Scarred by its role as auditor to fraudulent payments group Wirecard, the Big Four firm has searched its soul (more thoroughly than it searched Wirecard’s books) and this week announced “the most comprehensive process of change in its more than 100-year history”.
Sacrificing growth is a marked departure for a firm that doubled its market share among German blue-chips in the three years before Wirecard’s 2020 collapse, stealing clients from KPMG and PwC and taking its revenues in the country above €2bn.
But it is not clear from the internal memo sent this week that EY Germany really has come up with the prescription to avoid the next scandal.
For help, the accounting group looked to a team of “independent outsiders”, much as shareholders hope auditors are the independent outsiders monitoring a company’s financial statements.
Whether it is the right team you can decide. It included 83-year-old former German politician Theo Waigel and Hans-Michael Gaul, a Volkswagen director during the time the carmaker was cheating on its emissions tests.
Informed by this special committee, one of EY’s proposals is for its auditors to work less. Hiring more people and trying to limit overtime would help solve “permanent occupational stress and overburdening” among its audit staff.
Was this the problem in the case of Wirecard? An inquiry into EY’s audits found that staff tested the payments group’s systems by, among other things, subscribing to a porn site and buying digital goods for a Fifa video game.
That might suggest the job was quite relaxed but the real sin is less obvious. The auditors allowed Wirecard staff to pick the (fake) merchants selling the products.

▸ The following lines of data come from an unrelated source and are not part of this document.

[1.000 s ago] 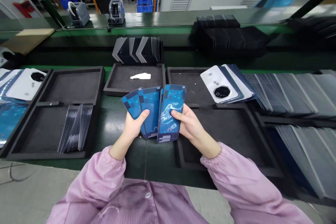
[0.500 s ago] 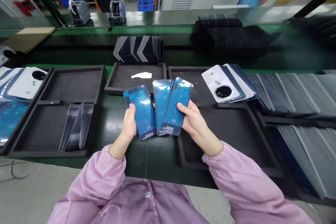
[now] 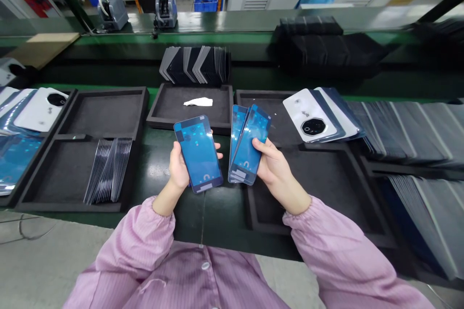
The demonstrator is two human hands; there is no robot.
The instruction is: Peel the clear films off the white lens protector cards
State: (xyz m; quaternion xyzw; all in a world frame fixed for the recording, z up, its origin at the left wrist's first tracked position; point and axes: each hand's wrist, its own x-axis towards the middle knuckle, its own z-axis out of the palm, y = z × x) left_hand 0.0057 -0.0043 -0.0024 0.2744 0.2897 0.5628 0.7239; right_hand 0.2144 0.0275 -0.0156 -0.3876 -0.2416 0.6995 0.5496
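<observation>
Both hands (image 3: 178, 166) (image 3: 276, 166) hold blue panels (image 3: 198, 152) with illegible pale labels (image 3: 206, 187)

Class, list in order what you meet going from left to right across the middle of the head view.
White phone back, fanned thin panels, single blue panel in the left hand, overlapping blue panels in the right hand, another white back, grey sheets.

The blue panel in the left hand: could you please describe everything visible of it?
The blue panel is a flat, glossy, film-like rectangle with rounded corners, a dark border, a pale label at the lower edge and an arch mark. Its top tilts left above the dark green table. The left hand holds it, fingers showing past its right edge.
</observation>
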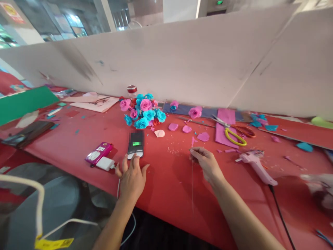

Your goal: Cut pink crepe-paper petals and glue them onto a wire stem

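Note:
My left hand point(132, 180) is spread open, its fingertips at the lower edge of a smartphone point(136, 138) with a lit screen lying on the table. My right hand point(206, 162) pinches a thin wire stem point(193, 192) that hangs downward, with a small pink strip point(193, 140) at its upper end. Beyond the hands lie loose pink paper petals point(203, 136) and a pale petal point(159, 133). A bunch of blue and pink paper roses point(145, 105) stands behind the phone.
On the right are yellow-and-orange-handled scissors point(235, 136) on pink crepe paper point(223, 137) and a pink glue gun point(257, 167) with a black cord. A magenta device point(100, 152) with a white charger point(105, 163) lies left. A pale partition point(182, 66) bounds the red table point(166, 194).

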`<action>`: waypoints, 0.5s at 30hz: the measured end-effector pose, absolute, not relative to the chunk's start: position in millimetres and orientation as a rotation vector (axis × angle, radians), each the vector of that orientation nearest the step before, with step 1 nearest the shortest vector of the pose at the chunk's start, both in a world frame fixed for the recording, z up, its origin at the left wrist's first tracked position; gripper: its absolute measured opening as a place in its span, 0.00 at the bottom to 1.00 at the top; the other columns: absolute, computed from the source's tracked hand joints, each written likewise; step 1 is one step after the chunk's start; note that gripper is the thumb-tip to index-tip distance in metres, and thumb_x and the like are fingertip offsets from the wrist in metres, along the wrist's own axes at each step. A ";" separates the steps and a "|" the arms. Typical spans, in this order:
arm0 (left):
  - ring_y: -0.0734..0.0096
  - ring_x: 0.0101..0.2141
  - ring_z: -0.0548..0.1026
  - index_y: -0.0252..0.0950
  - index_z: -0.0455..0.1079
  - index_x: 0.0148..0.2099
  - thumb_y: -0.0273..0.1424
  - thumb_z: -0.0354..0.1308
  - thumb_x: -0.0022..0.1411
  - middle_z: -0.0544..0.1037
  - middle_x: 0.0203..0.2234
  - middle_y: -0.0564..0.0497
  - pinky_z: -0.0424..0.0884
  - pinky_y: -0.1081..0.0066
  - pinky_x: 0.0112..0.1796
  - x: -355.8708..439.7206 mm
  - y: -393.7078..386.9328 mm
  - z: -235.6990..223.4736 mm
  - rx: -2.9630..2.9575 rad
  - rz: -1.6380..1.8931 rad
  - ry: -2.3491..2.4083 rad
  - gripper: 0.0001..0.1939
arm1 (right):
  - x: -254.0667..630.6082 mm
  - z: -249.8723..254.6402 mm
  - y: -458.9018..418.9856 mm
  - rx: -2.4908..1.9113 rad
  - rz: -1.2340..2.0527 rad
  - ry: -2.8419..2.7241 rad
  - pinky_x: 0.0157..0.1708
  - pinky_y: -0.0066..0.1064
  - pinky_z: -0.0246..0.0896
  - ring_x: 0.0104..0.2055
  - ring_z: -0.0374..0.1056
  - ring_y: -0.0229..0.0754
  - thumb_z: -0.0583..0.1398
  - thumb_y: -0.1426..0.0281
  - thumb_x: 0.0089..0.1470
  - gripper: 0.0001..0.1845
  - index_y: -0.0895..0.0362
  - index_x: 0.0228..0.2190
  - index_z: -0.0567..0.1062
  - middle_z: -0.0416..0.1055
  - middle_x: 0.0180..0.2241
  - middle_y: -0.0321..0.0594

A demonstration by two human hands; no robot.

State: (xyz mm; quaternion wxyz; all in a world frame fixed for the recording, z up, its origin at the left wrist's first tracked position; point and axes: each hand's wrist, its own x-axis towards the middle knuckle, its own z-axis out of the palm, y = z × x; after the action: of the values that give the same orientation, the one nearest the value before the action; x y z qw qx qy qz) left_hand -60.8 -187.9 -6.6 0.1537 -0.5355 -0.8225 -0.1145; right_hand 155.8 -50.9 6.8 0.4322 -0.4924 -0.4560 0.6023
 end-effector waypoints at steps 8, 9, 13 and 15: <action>0.46 0.62 0.52 0.28 0.63 0.57 0.41 0.46 0.64 0.77 0.45 0.32 0.43 0.42 0.55 -63.6 -187.3 -9.8 -1.529 -0.292 -2.325 0.26 | 158.1 4.3 -45.2 -1.287 1.373 -1.179 0.21 0.27 0.48 0.21 0.57 0.35 0.66 0.61 0.38 0.11 0.56 0.23 0.76 0.65 0.17 0.31; 0.46 0.62 0.51 0.27 0.63 0.57 0.42 0.46 0.64 0.77 0.45 0.32 0.43 0.43 0.55 -63.9 -187.1 -10.3 -1.530 -0.282 -2.325 0.27 | 157.2 3.6 -45.3 -1.289 1.381 -1.175 0.21 0.27 0.48 0.21 0.57 0.34 0.66 0.61 0.38 0.12 0.56 0.23 0.76 0.65 0.17 0.31; 0.46 0.62 0.51 0.25 0.63 0.56 0.41 0.45 0.64 0.77 0.44 0.31 0.41 0.43 0.56 -64.0 -186.6 -10.6 -1.534 -0.283 -2.334 0.27 | 154.8 5.0 -47.1 -1.282 1.437 -1.135 0.20 0.26 0.47 0.20 0.55 0.32 0.66 0.61 0.37 0.13 0.57 0.23 0.75 0.64 0.17 0.30; 0.45 0.62 0.51 0.25 0.63 0.56 0.41 0.45 0.64 0.77 0.44 0.31 0.41 0.43 0.56 -63.5 -186.2 -9.7 -1.535 -0.294 -2.337 0.27 | 155.9 9.2 -48.0 -1.266 1.484 -1.104 0.20 0.25 0.47 0.20 0.55 0.32 0.66 0.61 0.36 0.14 0.58 0.23 0.75 0.64 0.17 0.30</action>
State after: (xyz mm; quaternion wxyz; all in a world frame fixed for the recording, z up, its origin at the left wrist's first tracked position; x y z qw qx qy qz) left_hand -63.5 -186.2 -9.7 0.1644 -0.5385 -0.8200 -0.1030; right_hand 155.9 -48.0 9.2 0.4353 -0.5085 -0.4434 0.5961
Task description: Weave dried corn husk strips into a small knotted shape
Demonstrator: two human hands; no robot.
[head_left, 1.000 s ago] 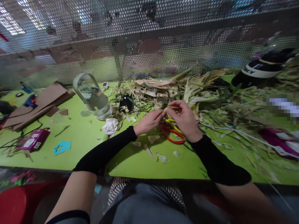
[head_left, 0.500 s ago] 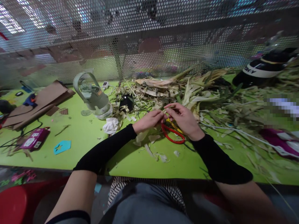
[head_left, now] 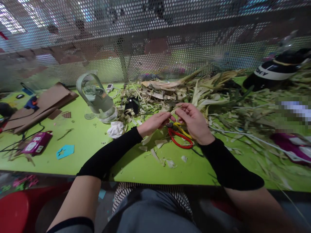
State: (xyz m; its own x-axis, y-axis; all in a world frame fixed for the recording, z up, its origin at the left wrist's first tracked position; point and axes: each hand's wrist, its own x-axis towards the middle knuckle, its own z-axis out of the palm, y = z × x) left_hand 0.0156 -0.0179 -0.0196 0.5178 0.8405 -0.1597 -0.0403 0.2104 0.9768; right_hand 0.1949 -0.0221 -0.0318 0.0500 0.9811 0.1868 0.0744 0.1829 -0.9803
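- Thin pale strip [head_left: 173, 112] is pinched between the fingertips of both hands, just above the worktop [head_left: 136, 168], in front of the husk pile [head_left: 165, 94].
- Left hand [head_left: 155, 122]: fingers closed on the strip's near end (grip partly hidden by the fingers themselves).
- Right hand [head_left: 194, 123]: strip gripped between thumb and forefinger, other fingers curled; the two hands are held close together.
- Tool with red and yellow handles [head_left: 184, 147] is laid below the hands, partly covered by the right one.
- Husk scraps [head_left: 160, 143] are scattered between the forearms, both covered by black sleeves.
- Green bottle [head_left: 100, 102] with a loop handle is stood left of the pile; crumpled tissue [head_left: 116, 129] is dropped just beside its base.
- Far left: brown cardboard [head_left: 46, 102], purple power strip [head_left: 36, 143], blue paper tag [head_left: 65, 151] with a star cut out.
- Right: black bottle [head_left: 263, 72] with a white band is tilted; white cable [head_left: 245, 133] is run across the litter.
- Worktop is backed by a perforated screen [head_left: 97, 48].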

And so the test was tainted and the fraud continued.
Most egregiously, the EY auditors failed to verify the company’s stated cash. Instead of approaching banks directly to confirm Wirecard’s balances, the auditors relied on forged documents from a sham trustee in Singapore. Eventually, a €1.9bn hole was discovered.
Was this a lack of time or just laziness? And how much will it help for EY to “expand and refine our mentoring and buddy programmes”?
Another way EY is planning to relieve the pressure on hapless auditors is “to use the opportunities of artificial intelligence”. This sounds familiar. Another company once announced a whole “fraud prevention suite” which would use “machine learning and artificial intelligence”. That company was Wirecard.
What about not taking on dubious clients or dropping them? EY wants to strengthen its “monitoring of the acceptance and continuation of mandates”. Which makes it sound complicated.
In fact, accusations of wrongdoing by Wirecard were there at the very start of EY’s relationship with the company. The auditors were first hired in 2008 for a special audit in response to allegations of problems in Wirecard’s financial statements. After giving the company a clean bill of health, it became the group auditor and stayed there for 10 years even as the FT published increasingly damning evidence.
Missing from the internal memo is a thorough accounting for EY’s failures. Many of the people directly involved are still working at the firm. EY continues to admit no wrongdoing.